Improving Outpatient Provider Communication for High-Risk Discharges From the Hospitalist Service.

Document Type

Article

Publication Date

10-2021

Identifier

DOI: 10.1542/hpeds.2020-005421

Abstract

BACKGROUND: Patients are at risk for adverse events during inpatient-to-outpatient transitions of care. Previous improvement work has been targeted at this care transition, but gaps in discharge communication still exist. We aimed to increase documentation of 2-way communication between hospitalists and primary care providers (PCPs) for high-risk discharges from pediatric hospital medicine (PHM) services from 7% to 60% within 30 months.

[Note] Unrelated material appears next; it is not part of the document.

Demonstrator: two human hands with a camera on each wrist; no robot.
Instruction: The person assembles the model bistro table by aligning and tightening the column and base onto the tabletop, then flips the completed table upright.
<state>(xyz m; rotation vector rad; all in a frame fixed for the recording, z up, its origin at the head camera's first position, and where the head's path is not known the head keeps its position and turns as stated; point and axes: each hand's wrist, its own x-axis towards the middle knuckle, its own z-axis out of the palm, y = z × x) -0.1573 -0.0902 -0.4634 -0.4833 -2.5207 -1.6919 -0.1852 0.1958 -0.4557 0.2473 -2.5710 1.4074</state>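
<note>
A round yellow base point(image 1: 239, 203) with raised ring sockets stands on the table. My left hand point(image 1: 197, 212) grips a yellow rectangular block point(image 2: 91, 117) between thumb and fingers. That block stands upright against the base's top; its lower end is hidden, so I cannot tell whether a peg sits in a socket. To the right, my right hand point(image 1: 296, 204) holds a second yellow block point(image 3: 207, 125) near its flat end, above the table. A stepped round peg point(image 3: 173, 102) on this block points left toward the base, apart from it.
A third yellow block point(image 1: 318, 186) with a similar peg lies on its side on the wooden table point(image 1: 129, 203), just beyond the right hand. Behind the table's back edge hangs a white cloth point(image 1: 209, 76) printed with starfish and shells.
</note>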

METHODS: A3 improvement methodology was used. A list of high-risk discharge communication criteria was developed through engagement of PCPs and hospitalists. A driver diagram guided interventions. The outcome measure was documentation of successful 2-way communication with the PCP. Any documented 2-way discharge communication attempt was the process measure. Via a survey, hospitalist satisfaction with the discharge communication expectation served as the balancing measure. All patients discharged from PHM services meeting ≥1 high-risk criterion were included. Statistical process control charts were used to assess changes over time.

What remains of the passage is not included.